投稿: 足立の山勝 | 2007.04.04 20:52

脚本と脚色の違いですか。

単純にいえば脚本は脚本家のオリジナル、脚色は原作があり、それを脚本に書きかえるとでもいいましょうか。

映画は脚本、脚色で決まると言われます。

黒澤、小津、山田等すべて脚本を書き監督しています。

でも昔日活の祐ちゃんの映画は結構洋画のリメイクが結構ありました。

これ答えになりました?

投稿: 靖酔 | 2007.04.05 00:27

>靖酔さま
 すきりです。ありがとうございます。
これまで何となくわかっていたつもりだったんですが、念の為辞書を開いてみたら、かえって混乱。
質問となりました。

 昨夜の[一本眉]、脚本というもの、がどのように料理していくのか、楽しみにみました。
野上龍雄さん、さすがに無理なく話をつなぎ、ちゃんと見どころをつくってくれ、最後までおおいに楽しみました。

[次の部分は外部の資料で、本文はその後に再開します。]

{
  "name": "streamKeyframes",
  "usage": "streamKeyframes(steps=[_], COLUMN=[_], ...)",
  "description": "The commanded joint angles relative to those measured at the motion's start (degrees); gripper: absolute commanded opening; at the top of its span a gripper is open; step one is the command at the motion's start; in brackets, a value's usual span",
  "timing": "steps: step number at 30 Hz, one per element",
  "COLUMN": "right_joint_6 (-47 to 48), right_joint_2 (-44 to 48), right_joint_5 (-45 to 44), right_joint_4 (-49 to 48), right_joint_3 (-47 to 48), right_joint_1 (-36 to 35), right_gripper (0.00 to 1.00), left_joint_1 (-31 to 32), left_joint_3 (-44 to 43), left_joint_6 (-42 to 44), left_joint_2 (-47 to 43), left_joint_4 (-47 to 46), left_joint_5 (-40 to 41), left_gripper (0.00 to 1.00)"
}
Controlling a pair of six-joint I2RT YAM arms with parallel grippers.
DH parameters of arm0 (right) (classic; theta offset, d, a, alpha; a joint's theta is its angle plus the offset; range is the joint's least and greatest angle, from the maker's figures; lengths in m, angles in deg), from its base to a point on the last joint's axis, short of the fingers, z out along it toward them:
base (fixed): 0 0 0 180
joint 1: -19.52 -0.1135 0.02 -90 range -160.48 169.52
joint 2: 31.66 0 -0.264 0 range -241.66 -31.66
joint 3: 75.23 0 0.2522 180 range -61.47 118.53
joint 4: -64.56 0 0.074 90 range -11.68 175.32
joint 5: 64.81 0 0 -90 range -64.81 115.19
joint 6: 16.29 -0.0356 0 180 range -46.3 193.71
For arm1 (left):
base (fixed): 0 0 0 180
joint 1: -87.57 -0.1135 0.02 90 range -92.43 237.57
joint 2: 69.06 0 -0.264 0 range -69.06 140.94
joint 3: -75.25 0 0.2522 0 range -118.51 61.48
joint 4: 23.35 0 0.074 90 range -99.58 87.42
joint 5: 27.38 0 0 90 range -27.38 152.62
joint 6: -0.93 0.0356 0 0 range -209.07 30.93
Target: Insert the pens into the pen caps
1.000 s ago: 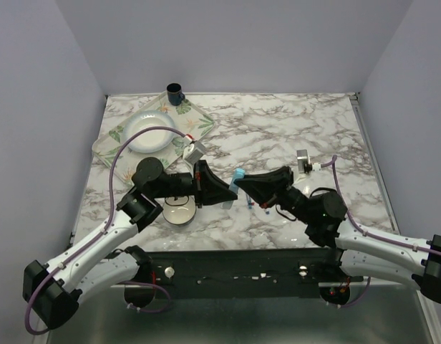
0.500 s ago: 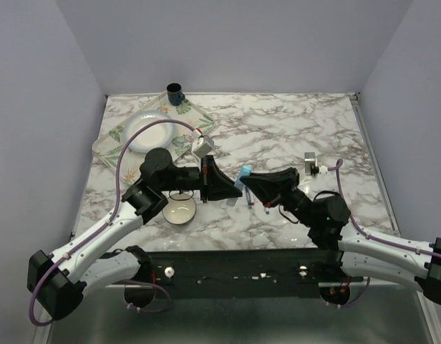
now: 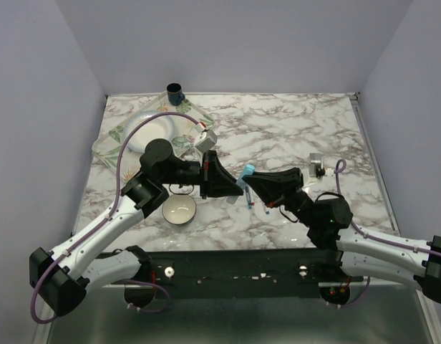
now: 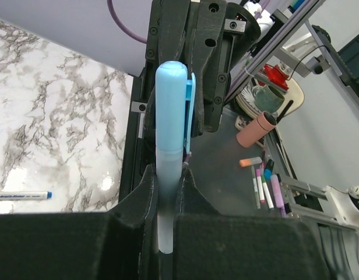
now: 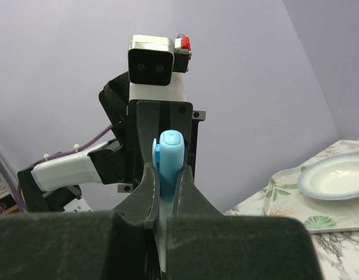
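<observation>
Currently I'm holding the thick light blue plastic pen (image 4: 169, 160) in both claws above the marble table (image 3: 292, 136).
My left gripper (image 4: 168, 174) is clamping its pale barrel, and my right gripper (image 5: 166, 170) is pinching the end wearing the light blue clipped cap (image 4: 172, 105). Below, a thin white pen with a blue end (image 4: 22, 196) is lying flat. A small round bowl (image 3: 179, 209) is sitting by my left arm, and the floral tray (image 3: 109, 140) farther back.
</observation>
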Motion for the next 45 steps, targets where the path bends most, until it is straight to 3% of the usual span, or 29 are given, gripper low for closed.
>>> streamKeyframes(steps=[1,6,10,13,14,17,20,25,31,36,45], right_joint_6=[-1.9,-2.2,-1.8,-2.6,-2.0,-0.8,-2.1,-4.7,-9.4,-10.2,-12.4], right_joint_2=[-6.9,-4.3,-0.7,3.4,4.6,9.3,13.3,20.2,27.2,32.4,37.7], right_joint_5=[26.0,22.2,13.8,4.5,2.8,-2.5,-5.9,-9.6,-15.0,-15.2,-14.3], right_joint_4=[22.3,24.4,30.3,36.0,37.2,42.4,47.8,54.7,60.5,62.7,66.0], right_joint_3=[-5.9,-3.9,0.8,5.1,6.2,10.0,11.9,10.4,6.4,3.7,1.0], right_joint_1=[-6.6,-6.6,-6.6,-6.6,-6.5,-6.6,-6.6,-6.6,-6.6,-6.6,-6.6], right_gripper=[0.01,0.01,0.03,0.23,0.42,0.7,0.85,0.98,1.0,1.0,1.0], left_joint_1=[-3.7,-3.6,-3.7,-3.7,-3.7,-3.7,-3.7,-3.7,-3.6,-2.8,1.6], left_joint_3=[-7.8,-6.3,-3.0,0.5,2.2,4.4,6.5,7.8,12.2,19.5,18.4], left_joint_6=[-0.2,1.1,3.0,3.2,3.2,3.0,2.7,-2.1,-9.8,-19.0,-24.0], left_joint_2=[-1.0,-2.5,-4.6,-6.4,-7.2,-8.6,-9.9,-9.2,-1.5,10.2,27.8], left_joint_4=[-18.8,-15.8,-12.0,-10.2,-9.8,-8.3,-6.2,-0.2,2.7,-9.4,-14.5], left_joint_5=[17.3,16.4,17.3,17.5,17.5,17.9,18.7,25.6,32.6,31.7,38.2], left_gripper=[0.0,0.0,0.0,0.0,0.0,0.0,0.0,0.0,0.0,0.0,0.0])
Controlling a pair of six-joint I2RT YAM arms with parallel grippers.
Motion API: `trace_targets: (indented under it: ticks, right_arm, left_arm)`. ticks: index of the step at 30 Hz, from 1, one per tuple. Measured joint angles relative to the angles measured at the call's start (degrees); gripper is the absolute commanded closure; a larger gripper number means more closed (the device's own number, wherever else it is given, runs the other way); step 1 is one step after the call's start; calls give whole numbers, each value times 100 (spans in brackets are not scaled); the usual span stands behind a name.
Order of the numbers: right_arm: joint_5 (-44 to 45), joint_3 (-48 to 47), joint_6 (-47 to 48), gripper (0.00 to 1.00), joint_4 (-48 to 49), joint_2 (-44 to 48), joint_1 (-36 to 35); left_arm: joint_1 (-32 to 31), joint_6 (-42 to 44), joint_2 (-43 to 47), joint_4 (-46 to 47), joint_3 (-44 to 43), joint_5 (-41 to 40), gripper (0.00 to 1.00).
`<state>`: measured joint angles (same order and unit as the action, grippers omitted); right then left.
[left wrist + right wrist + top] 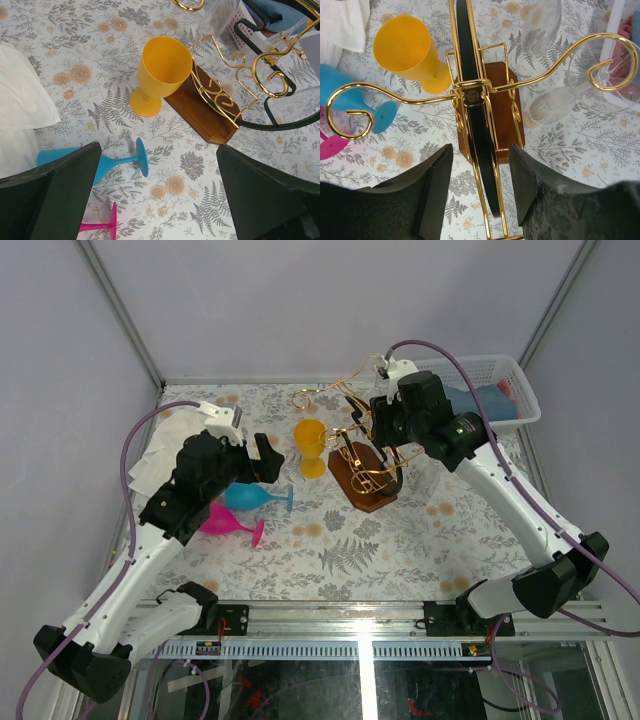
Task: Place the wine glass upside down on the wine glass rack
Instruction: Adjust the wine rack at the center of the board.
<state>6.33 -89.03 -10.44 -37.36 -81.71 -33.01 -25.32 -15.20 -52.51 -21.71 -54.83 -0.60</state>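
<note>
**Operator:** Where is the glass now?

**Spotter:** A clear wine glass (552, 106) appears to hang bowl-down from the right-hand gold curl of the wine glass rack (472, 95), mid-bench (400, 550). I cannot tell whether its foot is fully seated. Your right end effector (480, 165) hovers over the black bar, released and empty.

**Operator:** How do I finish well?

**Spotter:** I'd have you lift straight up, so no finger hooks a gold arm.

**Operator:** Anything in the way?

**Spotter:** The yellow glass (162, 70) stands upright just beside the rack's base. The blue glass (250, 497) and pink glass (225, 520) lie near your left end effector (159, 155), which is wide open and empty.
</note>
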Motion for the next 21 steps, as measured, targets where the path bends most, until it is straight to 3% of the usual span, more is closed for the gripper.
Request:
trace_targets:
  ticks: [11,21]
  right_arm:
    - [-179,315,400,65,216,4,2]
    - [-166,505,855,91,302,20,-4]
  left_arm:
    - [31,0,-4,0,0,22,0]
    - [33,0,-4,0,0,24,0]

投稿: 足立の山勝 | 2007.04.07 21:25

2時間スペシャル、しょもなかったですね。
無理のあるストーリと取って付けたような演出に手を抜いた演技。
池波先生が生きておられたらどう言われたか…
これまでの名作の名を汚さぬためにも、こういった安直な企画はこれを最後にして欲しい。